Individual and environmental determinants of engagement in HIV care
Both before and after release, participants described the historic and present day individual- and environment-level contexts of their lives, and ruminated on the roles these contexts played in shaping their engagement with HIV care both before and after this incarceration.
Substance use was the most salient individual-level determinant associated with engagement in HIV care. Every participant viewed substance use as a pervasive influence that was closely linked to the breakdown of their family relationships, experiences of violence, and ultimately their exposure to and difficulties managing their HIV. As one woman stated: “when I relapse I don’t take my medicine.

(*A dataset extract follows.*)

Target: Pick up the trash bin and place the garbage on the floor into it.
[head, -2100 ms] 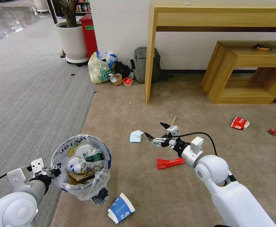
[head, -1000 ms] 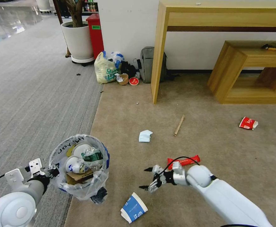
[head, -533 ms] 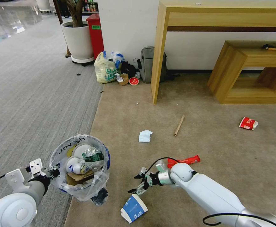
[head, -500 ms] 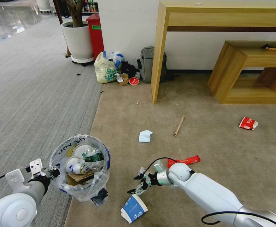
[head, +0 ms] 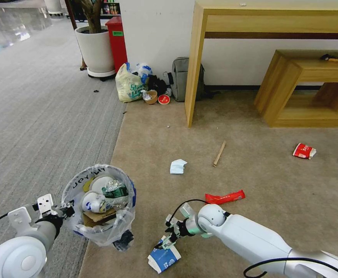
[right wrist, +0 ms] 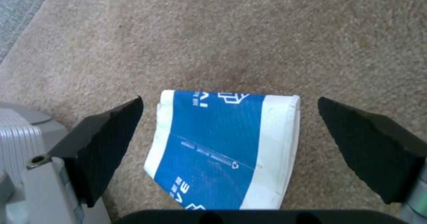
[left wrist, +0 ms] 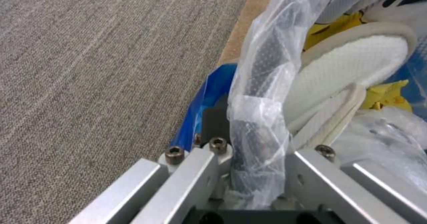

And that’s not good. The last time I relapsed I didn’t take my medicines.” [-AA Female in her 30s]. Although participants self-monitored the relationship between their substance use, engagement in HIV care, and health, many expressed low self-efficacy in their abilities to prevent their substance use relapse following release. For example, one participant acknowledged her relapse patterns but was unsure how to avert them, saying:
Every time I get out I do good until like three or four months, and then… I start to relapse. I’m thinking, I don’t know what’s causing me to want to go and do those [drugs]…It’s scary. I don’t know how I am going to handle it, you know, when a problem comes my way. If I’m going to turn to drugs- you know, how I’m going to handle it. -AA Female in her 30s.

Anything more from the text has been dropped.